*** Opening Data provided ***

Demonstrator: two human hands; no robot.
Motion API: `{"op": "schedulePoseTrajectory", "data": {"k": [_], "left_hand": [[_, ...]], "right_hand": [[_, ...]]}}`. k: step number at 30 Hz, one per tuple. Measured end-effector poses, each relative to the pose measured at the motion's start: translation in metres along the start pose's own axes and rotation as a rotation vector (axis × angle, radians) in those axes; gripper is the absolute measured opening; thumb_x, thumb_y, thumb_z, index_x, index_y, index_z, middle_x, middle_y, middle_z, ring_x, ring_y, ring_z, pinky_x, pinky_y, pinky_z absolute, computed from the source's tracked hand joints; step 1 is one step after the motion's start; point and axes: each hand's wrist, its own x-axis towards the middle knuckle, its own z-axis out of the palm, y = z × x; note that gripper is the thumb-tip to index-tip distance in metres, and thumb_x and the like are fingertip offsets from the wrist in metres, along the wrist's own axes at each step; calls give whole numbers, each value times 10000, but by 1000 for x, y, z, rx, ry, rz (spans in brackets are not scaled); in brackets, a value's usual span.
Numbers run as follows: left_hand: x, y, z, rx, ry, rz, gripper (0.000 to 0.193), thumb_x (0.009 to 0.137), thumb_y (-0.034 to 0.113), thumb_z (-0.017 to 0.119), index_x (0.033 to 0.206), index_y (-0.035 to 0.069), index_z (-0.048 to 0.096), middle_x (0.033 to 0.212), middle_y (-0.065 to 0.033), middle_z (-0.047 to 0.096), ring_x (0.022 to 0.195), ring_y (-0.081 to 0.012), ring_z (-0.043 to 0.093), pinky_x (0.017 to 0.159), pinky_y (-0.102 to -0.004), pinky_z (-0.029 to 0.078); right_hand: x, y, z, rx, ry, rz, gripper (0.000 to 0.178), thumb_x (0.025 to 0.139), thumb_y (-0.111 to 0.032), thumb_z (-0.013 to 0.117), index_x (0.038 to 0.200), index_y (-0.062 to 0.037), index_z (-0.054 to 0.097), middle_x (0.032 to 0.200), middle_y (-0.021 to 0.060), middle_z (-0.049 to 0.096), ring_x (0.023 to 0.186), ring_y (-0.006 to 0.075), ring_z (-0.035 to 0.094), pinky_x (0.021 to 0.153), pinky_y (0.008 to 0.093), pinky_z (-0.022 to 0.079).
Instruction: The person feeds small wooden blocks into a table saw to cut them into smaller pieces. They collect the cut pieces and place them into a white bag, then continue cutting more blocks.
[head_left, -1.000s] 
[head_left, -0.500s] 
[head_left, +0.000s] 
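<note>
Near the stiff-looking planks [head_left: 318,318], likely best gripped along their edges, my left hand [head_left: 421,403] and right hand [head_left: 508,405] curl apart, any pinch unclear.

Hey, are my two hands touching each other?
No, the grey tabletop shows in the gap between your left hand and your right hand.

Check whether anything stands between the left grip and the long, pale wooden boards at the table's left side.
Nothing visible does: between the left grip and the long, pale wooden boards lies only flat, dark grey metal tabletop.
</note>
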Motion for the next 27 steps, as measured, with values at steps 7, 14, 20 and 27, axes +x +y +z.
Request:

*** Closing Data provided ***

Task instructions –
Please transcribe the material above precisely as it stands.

Result –
Demonstrator: two human hands; no robot.
Motion API: `{"op": "schedulePoseTrajectory", "data": {"k": [_], "left_hand": [[_, ...]], "right_hand": [[_, ...]]}}`. k: step number at 30 Hz, one per tuple. Measured end-effector poses, each relative to the pose measured at the motion's start: translation in metres along the start pose's own axes and rotation as a rotation vector (axis × angle, radians) in those axes; gripper is the absolute measured opening; thumb_x, thumb_y, thumb_z, index_x, index_y, index_z, middle_x, middle_y, middle_z, ring_x, ring_y, ring_z, pinky_x, pinky_y, pinky_z absolute, computed from the source's tracked hand joints; step 1 is one step after the motion's start; point and axes: each hand's wrist, its own x-axis towards the middle knuckle, its own z-axis out of the palm, y = z × x; note that gripper is the thumb-tip to index-tip distance in metres, and thumb_x and the like are fingertip offsets from the wrist in metres, along the wrist's own axes at each step; calls give whole numbers, each value times 10000, but by 1000 for x, y, z, rx, ry, rz (spans in brackets are not scaled); in brackets, a value's usual span.
Numbers run as follows: left_hand: x, y, z, rx, ry, rz, gripper (0.000 to 0.193), thumb_x (0.009 to 0.137), thumb_y (-0.034 to 0.113), thumb_z (-0.017 to 0.119), index_x (0.033 to 0.206), index_y (-0.035 to 0.069), index_z (-0.048 to 0.096), middle_x (0.033 to 0.212), middle_y (-0.065 to 0.033), middle_z (-0.047 to 0.096), ring_x (0.022 to 0.195), ring_y (-0.081 to 0.012), ring_z (-0.043 to 0.093), pinky_x (0.017 to 0.159), pinky_y (-0.102 to -0.004), pinky_z (-0.029 to 0.078); right_hand: x, y, z, rx, ry, rz, gripper (0.000 to 0.178), thumb_x (0.025 to 0.139), thumb_y (-0.111 to 0.032), thumb_z (-0.013 to 0.117), index_x (0.038 to 0.200), index_y (-0.062 to 0.037), index_z (-0.054 to 0.097), middle_x (0.032 to 0.200), middle_y (-0.021 to 0.060), middle_z (-0.049 to 0.096), ring_x (0.023 to 0.186), ring_y (-0.006 to 0.075), ring_z (-0.035 to 0.094), pinky_x (0.021 to 0.153), pinky_y (0.008 to 0.093), pinky_z (-0.022 to 0.079).
Instruction: The person feeds small wooden blocks into a table saw to cut them into smaller pieces. They collect the cut pieces and place them into a white bag, then continue cutting more blocks.
[head_left, -1.000s] 
[head_left, -0.500s] 
[head_left, +0.000s] 
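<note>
Near the stiff-looking planks [head_left: 318,318], likely best gripped along their edges, my left hand [head_left: 421,403] and right hand [head_left: 508,405] curl apart, any pinch unclear.

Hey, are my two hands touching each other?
No, the grey tabletop shows in the gap between your left hand and your right hand.

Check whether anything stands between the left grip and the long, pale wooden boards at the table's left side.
Nothing visible does: between the left grip and the long, pale wooden boards lies only flat, dark grey metal tabletop.
</note>
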Motion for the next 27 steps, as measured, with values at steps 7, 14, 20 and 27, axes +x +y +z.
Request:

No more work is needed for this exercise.